劉備は深く恥じ入り、周瑜を傑物だと思いましたが、内心では周瑜が必ず北軍(曹操軍)を撃破できるものとはまだ信じられなかったので、進退どちらにも対応できる体勢を取るため、2千の兵を率いて関羽・張飛と共に周瑜の後方に下がって、敢えて周瑜と関わろうとしませんでした。
豆知識
上記は『蜀書』先主伝が注に引く『江表伝』を基にしていますが、裴松之はその注の中で、
「劉備は雄才を抱きながら滅亡必死の状況に立ち、呉に危急を訴えて救助に駆けつけてもらったからには、長江の岸辺で形勢を観望して先々の計算をするはずはない。『江表伝』の記事は、呉の人が一方的に自国を賛美せんとした言葉に違いない」
という孫盛の言葉を載せています。
そのため上記の、
「劉備は深く恥じ入り、周瑜を傑物だと思いましたが、内心では周瑜が必ず北軍(曹操軍)を撃破できるものとはまだ信じられなかったので、進退どちらにも対応できる体勢を取るため、2千の兵を率いて関羽・張飛と共に周瑜の後方に下がって、敢えて周瑜と関わろうとしませんでした」
の部分を『資治通鑑』では、
「劉備は(魯粛を呼ぼうとしたことを)深く愧じ、(周瑜の頼もしさを)喜んだ」
とだけ記しています。
建安13年(208年)7月、曹操が自ら南征を開始。荊州牧・劉表の後を継いだ劉琮が降伏すると、劉備は曹操の追撃を受けて敗北を喫しました。
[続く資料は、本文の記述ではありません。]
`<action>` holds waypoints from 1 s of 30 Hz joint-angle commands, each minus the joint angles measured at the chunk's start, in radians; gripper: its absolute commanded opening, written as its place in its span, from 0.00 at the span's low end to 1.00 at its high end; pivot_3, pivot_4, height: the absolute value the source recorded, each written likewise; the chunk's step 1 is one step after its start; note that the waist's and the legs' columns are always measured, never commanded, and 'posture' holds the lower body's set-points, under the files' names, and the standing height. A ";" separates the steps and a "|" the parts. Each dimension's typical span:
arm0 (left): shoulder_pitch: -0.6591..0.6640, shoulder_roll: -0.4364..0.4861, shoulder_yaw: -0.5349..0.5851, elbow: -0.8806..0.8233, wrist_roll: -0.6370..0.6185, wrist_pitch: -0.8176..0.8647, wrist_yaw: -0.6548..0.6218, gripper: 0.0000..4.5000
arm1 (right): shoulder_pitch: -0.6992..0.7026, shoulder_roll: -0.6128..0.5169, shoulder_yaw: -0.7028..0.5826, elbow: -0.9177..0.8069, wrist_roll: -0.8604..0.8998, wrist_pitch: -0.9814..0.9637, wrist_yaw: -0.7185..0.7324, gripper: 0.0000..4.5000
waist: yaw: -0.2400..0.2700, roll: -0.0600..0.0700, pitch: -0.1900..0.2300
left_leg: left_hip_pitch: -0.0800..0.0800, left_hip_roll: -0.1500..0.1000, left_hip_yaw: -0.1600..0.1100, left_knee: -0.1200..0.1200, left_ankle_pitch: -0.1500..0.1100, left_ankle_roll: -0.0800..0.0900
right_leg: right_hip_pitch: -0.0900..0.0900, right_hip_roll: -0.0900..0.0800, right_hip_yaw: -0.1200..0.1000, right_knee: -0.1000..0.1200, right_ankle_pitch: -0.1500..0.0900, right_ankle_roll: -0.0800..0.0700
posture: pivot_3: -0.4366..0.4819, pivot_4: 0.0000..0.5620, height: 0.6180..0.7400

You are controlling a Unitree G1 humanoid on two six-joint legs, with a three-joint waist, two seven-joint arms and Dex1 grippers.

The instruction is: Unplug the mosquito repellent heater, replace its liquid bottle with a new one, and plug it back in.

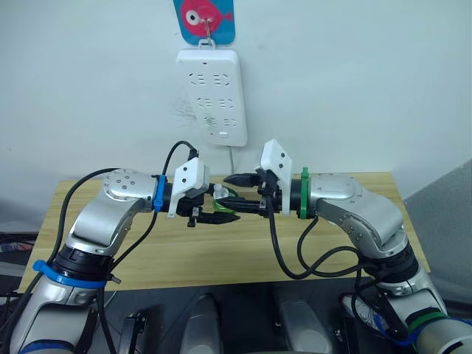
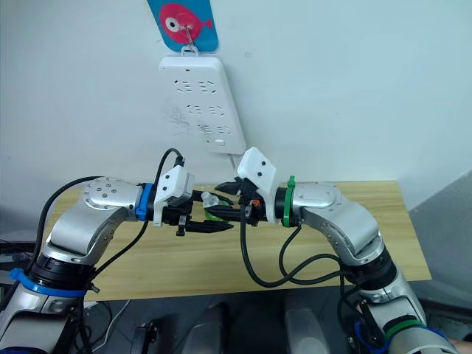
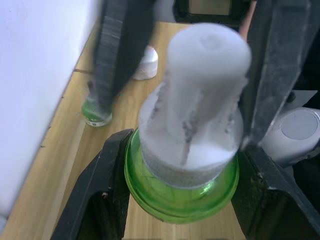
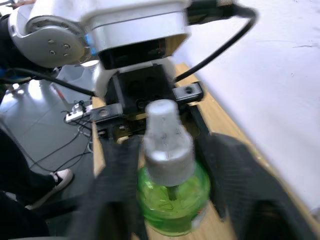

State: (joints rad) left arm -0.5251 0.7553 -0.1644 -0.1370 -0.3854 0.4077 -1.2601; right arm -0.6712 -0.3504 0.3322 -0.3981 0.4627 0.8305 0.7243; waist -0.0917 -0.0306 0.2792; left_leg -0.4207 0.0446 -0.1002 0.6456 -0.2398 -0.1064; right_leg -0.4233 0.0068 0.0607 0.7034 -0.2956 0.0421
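While the left gripper [image 3: 180, 200] is clamped on a green bottle [image 3: 182, 192] with a white cap [image 3: 200, 100], the right gripper [image 1: 247, 193] meets it, fingers seemingly spread around the cap. Beyond the jaws, what may be the heater [image 3: 145, 64] lies on the table [image 1: 221, 251].

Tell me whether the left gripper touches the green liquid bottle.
Touching. Left wrist view: left gripper black fingers press both sides of the green liquid bottle.

Left gripper [image 1: 219, 207] grips green bottle [image 1: 220, 195]; right gripper [image 1: 242, 193] open alongside.
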 commanded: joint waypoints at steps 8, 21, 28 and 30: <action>-0.033 -0.026 0.005 -0.006 0.009 -0.032 -0.019 0.50 | 0.001 -0.003 0.017 -0.030 -0.013 -0.033 0.015 0.22 | -0.008 0.000 -0.006 | 0.003 0.000 0.000 0.001 0.001 0.000 | 0.000 0.000 0.001 0.008 0.000 0.000 | 0.34 0.25 0.88; -0.035 -0.065 0.045 0.059 0.015 -0.049 0.010 0.87 | 0.009 0.007 -0.057 -0.026 0.022 -0.065 0.030 0.22 | -0.025 0.000 -0.023 | 0.004 -0.001 -0.001 0.001 0.003 0.000 | 0.000 0.000 0.001 0.010 0.000 0.000 | 0.32 0.25 0.88; 0.010 -0.058 0.129 0.020 -0.126 0.115 0.034 0.87 | -0.014 -0.013 -0.123 -0.003 0.056 -0.056 0.056 0.22 | -0.043 0.000 -0.027 | 0.004 -0.001 -0.002 0.001 0.003 0.000 | 0.001 0.000 0.000 0.011 0.000 0.000 | 0.33 0.25 0.88; 0.014 -0.071 0.147 -0.002 -0.159 0.141 0.053 0.87 | -0.018 -0.023 -0.146 0.004 0.075 -0.044 0.064 0.22 | -0.043 0.000 -0.027 | 0.004 -0.001 -0.002 0.002 0.003 0.000 | 0.001 0.000 0.000 0.010 0.000 0.000 | 0.33 0.25 0.88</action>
State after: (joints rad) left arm -0.5137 0.6919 -0.0553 -0.0806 -0.4997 0.5310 -1.2234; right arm -0.6716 -0.3691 0.2233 -0.3790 0.5017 0.7916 0.7705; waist -0.1348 -0.0304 0.2519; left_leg -0.4167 0.0437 -0.1026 0.6471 -0.2371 -0.1063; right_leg -0.4224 0.0072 0.0606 0.7139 -0.2956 0.0418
この時、孫権の使者・魯粛と面会した劉備は、孫権と手を結んで曹操に対抗するため、孫権の元に諸葛亮を派遣します。
諸葛亮・魯粛・周瑜らの働きかけにより「曹操との決戦」を決意した孫権は、周瑜・程普・魯粛ら水軍3万を派遣。劉備が駐屯する荊州・江夏郡・鄂県の樊口で、無事劉備軍と合流しました。